# TASK STATEMENT
Write out all of the entries below word for word.

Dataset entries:
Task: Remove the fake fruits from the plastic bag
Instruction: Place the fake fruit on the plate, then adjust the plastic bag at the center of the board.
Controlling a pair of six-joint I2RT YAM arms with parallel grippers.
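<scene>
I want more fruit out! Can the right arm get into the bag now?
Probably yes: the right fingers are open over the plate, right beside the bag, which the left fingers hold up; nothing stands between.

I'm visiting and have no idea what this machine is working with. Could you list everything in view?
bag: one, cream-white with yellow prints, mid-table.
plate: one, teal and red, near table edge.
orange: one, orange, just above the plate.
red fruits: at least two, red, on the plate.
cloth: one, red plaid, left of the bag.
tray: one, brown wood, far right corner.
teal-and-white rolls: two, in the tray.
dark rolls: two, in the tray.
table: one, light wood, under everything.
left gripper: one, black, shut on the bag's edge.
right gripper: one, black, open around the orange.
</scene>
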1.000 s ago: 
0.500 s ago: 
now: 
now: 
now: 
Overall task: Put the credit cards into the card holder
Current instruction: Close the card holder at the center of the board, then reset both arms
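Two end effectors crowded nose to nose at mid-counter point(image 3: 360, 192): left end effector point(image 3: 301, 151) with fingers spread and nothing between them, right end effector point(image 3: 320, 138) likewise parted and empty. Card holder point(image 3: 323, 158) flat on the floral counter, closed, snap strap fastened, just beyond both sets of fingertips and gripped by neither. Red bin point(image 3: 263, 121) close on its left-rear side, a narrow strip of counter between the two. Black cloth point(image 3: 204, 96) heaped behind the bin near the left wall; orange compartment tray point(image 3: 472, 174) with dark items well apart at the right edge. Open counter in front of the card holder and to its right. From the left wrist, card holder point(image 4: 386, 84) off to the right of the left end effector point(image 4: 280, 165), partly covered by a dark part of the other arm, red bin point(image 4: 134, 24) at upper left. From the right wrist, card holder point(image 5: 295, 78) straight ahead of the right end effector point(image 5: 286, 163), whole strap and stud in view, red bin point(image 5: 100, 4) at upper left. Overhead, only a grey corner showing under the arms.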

# ANSWER
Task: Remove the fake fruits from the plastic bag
Instruction: Place the fake fruit on the plate, then adjust the plastic bag at the center of the board.
Controlling a pair of six-joint I2RT YAM arms with parallel grippers.
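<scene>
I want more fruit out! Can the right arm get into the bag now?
Probably yes: the right fingers are open over the plate, right beside the bag, which the left fingers hold up; nothing stands between.

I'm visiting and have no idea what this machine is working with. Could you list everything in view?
bag: one, cream-white with yellow prints, mid-table.
plate: one, teal and red, near table edge.
orange: one, orange, just above the plate.
red fruits: at least two, red, on the plate.
cloth: one, red plaid, left of the bag.
tray: one, brown wood, far right corner.
teal-and-white rolls: two, in the tray.
dark rolls: two, in the tray.
table: one, light wood, under everything.
left gripper: one, black, shut on the bag's edge.
right gripper: one, black, open around the orange.
</scene>
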1.000 s ago: 
0.500 s ago: 
now: 
now: 
now: 
Overall task: Put the credit cards into the card holder
Current instruction: Close the card holder at the center of the board, then reset both arms
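Two end effectors crowded nose to nose at mid-counter point(image 3: 360, 192): left end effector point(image 3: 301, 151) with fingers spread and nothing between them, right end effector point(image 3: 320, 138) likewise parted and empty. Card holder point(image 3: 323, 158) flat on the floral counter, closed, snap strap fastened, just beyond both sets of fingertips and gripped by neither. Red bin point(image 3: 263, 121) close on its left-rear side, a narrow strip of counter between the two. Black cloth point(image 3: 204, 96) heaped behind the bin near the left wall; orange compartment tray point(image 3: 472, 174) with dark items well apart at the right edge. Open counter in front of the card holder and to its right. From the left wrist, card holder point(image 4: 386, 84) off to the right of the left end effector point(image 4: 280, 165), partly covered by a dark part of the other arm, red bin point(image 4: 134, 24) at upper left. From the right wrist, card holder point(image 5: 295, 78) straight ahead of the right end effector point(image 5: 286, 163), whole strap and stud in view, red bin point(image 5: 100, 4) at upper left. Overhead, only a grey corner showing under the arms.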

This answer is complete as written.